0

I am trying to understand why the barrier is required to remove the race condtion?

#include<omp.h>
#include<stdio.h>

int main()
{
    int sum = 0;
    #pragma omp    parallel num_threads(4)
    for(int i = 0;i < 10;i++)
    {
        #pragma omp parallel for num_threads(4)
        for(int j = 0;j < 10;j++)
        {
            #pragma omp critical
            sum += 1;
        }

 // Uncommenting this barrier removes the race condition.

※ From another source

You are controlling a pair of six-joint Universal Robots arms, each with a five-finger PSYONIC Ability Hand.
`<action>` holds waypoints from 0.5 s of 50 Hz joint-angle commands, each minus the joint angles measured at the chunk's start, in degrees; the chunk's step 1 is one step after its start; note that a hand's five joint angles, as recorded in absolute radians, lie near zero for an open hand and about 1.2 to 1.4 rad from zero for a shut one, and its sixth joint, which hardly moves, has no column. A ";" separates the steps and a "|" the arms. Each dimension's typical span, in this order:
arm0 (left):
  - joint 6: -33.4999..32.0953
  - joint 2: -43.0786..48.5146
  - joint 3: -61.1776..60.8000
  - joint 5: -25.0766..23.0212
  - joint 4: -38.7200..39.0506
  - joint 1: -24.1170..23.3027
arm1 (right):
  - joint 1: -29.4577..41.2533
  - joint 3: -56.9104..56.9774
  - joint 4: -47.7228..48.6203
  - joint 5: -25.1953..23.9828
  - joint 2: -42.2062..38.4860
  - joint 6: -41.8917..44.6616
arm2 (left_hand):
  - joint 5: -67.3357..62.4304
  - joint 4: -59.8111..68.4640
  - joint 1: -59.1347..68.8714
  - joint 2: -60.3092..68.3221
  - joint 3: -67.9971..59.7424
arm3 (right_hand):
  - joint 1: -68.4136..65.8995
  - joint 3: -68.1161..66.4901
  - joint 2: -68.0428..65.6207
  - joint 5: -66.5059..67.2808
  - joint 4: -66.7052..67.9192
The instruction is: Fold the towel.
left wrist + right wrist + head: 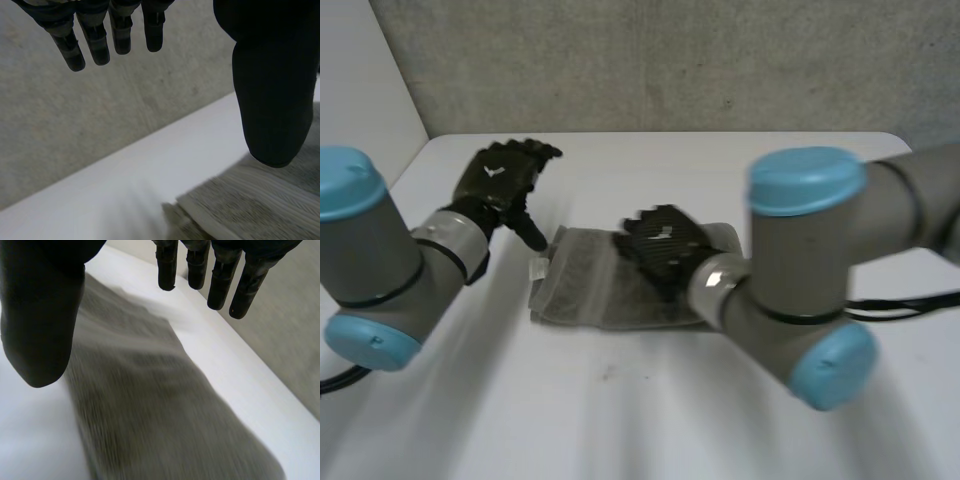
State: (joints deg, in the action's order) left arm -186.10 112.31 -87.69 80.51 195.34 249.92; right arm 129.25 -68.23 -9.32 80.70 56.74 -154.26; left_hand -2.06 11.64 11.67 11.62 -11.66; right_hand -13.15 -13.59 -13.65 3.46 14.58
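- Head view: the towel (582, 288) lies folded into a long grey strip on the white table (620, 410), with a small white tag (540, 268) at one short end.
- The left hand (502, 178) hangs just off that tagged end, on the side of the towel nearer the concrete wall (670, 60). Its thumb points down towards the towel's corner.
- Over to the left wrist view: the fingers (117, 35) are straight and a little spread, and the thumb (270, 100) stands well apart from them. There is nothing in the grasp, so that hand is open. The towel's layered edge lies just below the thumb tip.
- The right hand (665, 245) sits over the middle of the towel, palm down.
- In the right wrist view the fingers (220, 282) are straight and the thumb (40, 315) is wide of them, with nothing pinched, so this hand is open too. The towel runs under the palm and out past the fingertips.
- I can't tell whether that palm is touching the cloth.
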 commanded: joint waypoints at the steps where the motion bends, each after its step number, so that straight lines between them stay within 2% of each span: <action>1: -0.32 6.07 -0.12 0.52 0.56 -2.06 | -7.52 -14.20 6.49 -0.19 4.61 -0.07 | -1.02 1.44 1.40 1.46 -1.42 | 3.15 3.59 3.65 -3.46 -4.58; 3: -0.32 7.31 -0.12 0.52 0.56 -2.24 | -7.97 -15.80 8.36 -0.02 4.17 0.02 | -1.19 1.61 1.57 1.62 -1.59 | 3.15 3.59 3.65 -3.46 -4.58; 6: -0.41 9.07 -0.46 0.70 0.13 -2.24 | -8.67 -18.08 12.83 0.60 0.23 1.33 | -1.36 1.77 1.74 1.79 -1.76 | -13.34 -12.90 -12.84 13.03 11.92; 7: -0.41 9.07 -0.47 0.70 0.12 -2.24 | -8.67 -18.08 12.84 0.60 0.21 1.33 | -1.36 1.77 1.74 1.79 -1.76 | -13.42 -12.98 -12.92 13.11 11.99; 9: -0.41 8.37 -1.08 0.70 0.12 -2.33 | -9.19 -18.00 13.89 1.82 -2.32 3.52 | -1.36 1.77 1.74 1.79 -1.76 | -29.32 -28.88 -28.82 29.01 27.90; 10: -0.41 8.37 -1.08 0.70 0.12 -2.33 | -9.20 -18.00 13.89 1.83 -2.34 3.53 | -1.36 1.77 1.74 1.79 -1.76 | -29.40 -28.96 -28.90 29.09 27.97; 12: -0.32 6.36 -1.52 0.70 -0.05 -2.51 | -10.16 -17.38 13.81 4.98 -3.48 6.77 | -1.36 1.77 1.74 1.79 -1.76 | -55.82 -55.38 -55.32 55.51 54.40; 13: -0.32 6.35 -1.52 0.70 -0.05 -2.51 | -10.16 -17.38 13.81 4.99 -3.48 6.78 | -1.36 1.77 1.74 1.79 -1.76 | -55.97 -55.53 -55.47 55.66 54.55; 14: -0.32 5.04 -1.78 0.70 -0.05 -2.59 | -10.25 -17.03 13.98 7.00 -3.30 8.78 | -1.36 1.77 1.74 1.79 -1.76 | -66.74 -66.30 -66.24 66.43 65.32; 17: -0.32 2.32 -2.66 0.70 0.04 -2.68 | -9.73 -15.46 15.47 11.30 -1.82 13.79 | -1.36 1.77 1.74 1.79 -1.76 | -66.85 -66.41 -66.35 66.54 65.42; 21: -0.32 -0.42 -3.37 0.70 0.04 -2.95 | -8.76 -11.93 17.94 13.70 -0.14 20.32 | -1.19 1.61 1.57 1.62 -1.59 | -66.85 -66.41 -66.35 66.54 65.42; 23: -0.23 -2.96 -3.54 0.70 0.04 -2.95 | -4.74 -6.25 18.11 14.31 -0.92 28.01 | -1.19 1.61 1.57 1.62 -1.59 | -66.85 -66.41 -66.35 66.54 65.42; 24: -0.23 -2.97 -3.54 0.70 0.04 -2.95 | -4.71 -6.22 18.11 14.31 -0.93 28.05 | -1.19 1.61 1.57 1.62 -1.59 | -66.85 -66.41 -66.35 66.54 65.42; 25: -0.14 -3.93 -3.46 0.70 0.12 -2.86 | -1.41 -2.56 17.85 14.14 -2.41 31.97 | -1.02 1.44 1.40 1.46 -1.42 | -66.85 -66.41 -66.35 66.54 65.42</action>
State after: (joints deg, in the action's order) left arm -186.38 111.95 -90.89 81.20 195.36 247.05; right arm 121.29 -79.60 7.92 93.84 55.57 -133.66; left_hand -2.06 11.70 11.67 11.67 -11.66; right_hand -74.95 -76.43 -74.06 66.56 76.55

Right now it is non-deterministic.
 //       #pragma omp barrier
        #pragma omp single
        sum += 1;
    }
    printf("%d", sum);
}
Niteya Shah
  • 1,809
  • 1
  • 17
  • 30
  • Note that there is no need to use a `critical` section or a `barrier` if you use reduction(s). It can be used in nested parallelism as well, just add `reduction(+:sum)` clause to your parallel constructs. – Laci Oct 18 '22 at 17:45
  • This is more of a theoretical doubt than an implementation problem. – Niteya Shah Oct 18 '22 at 17:46

1 Answers1

1

Without the "pragma omp barrier", another thread might concurrently be accessing the same sum variable inside the "pragma omp critical" section. This would lead to undefined results.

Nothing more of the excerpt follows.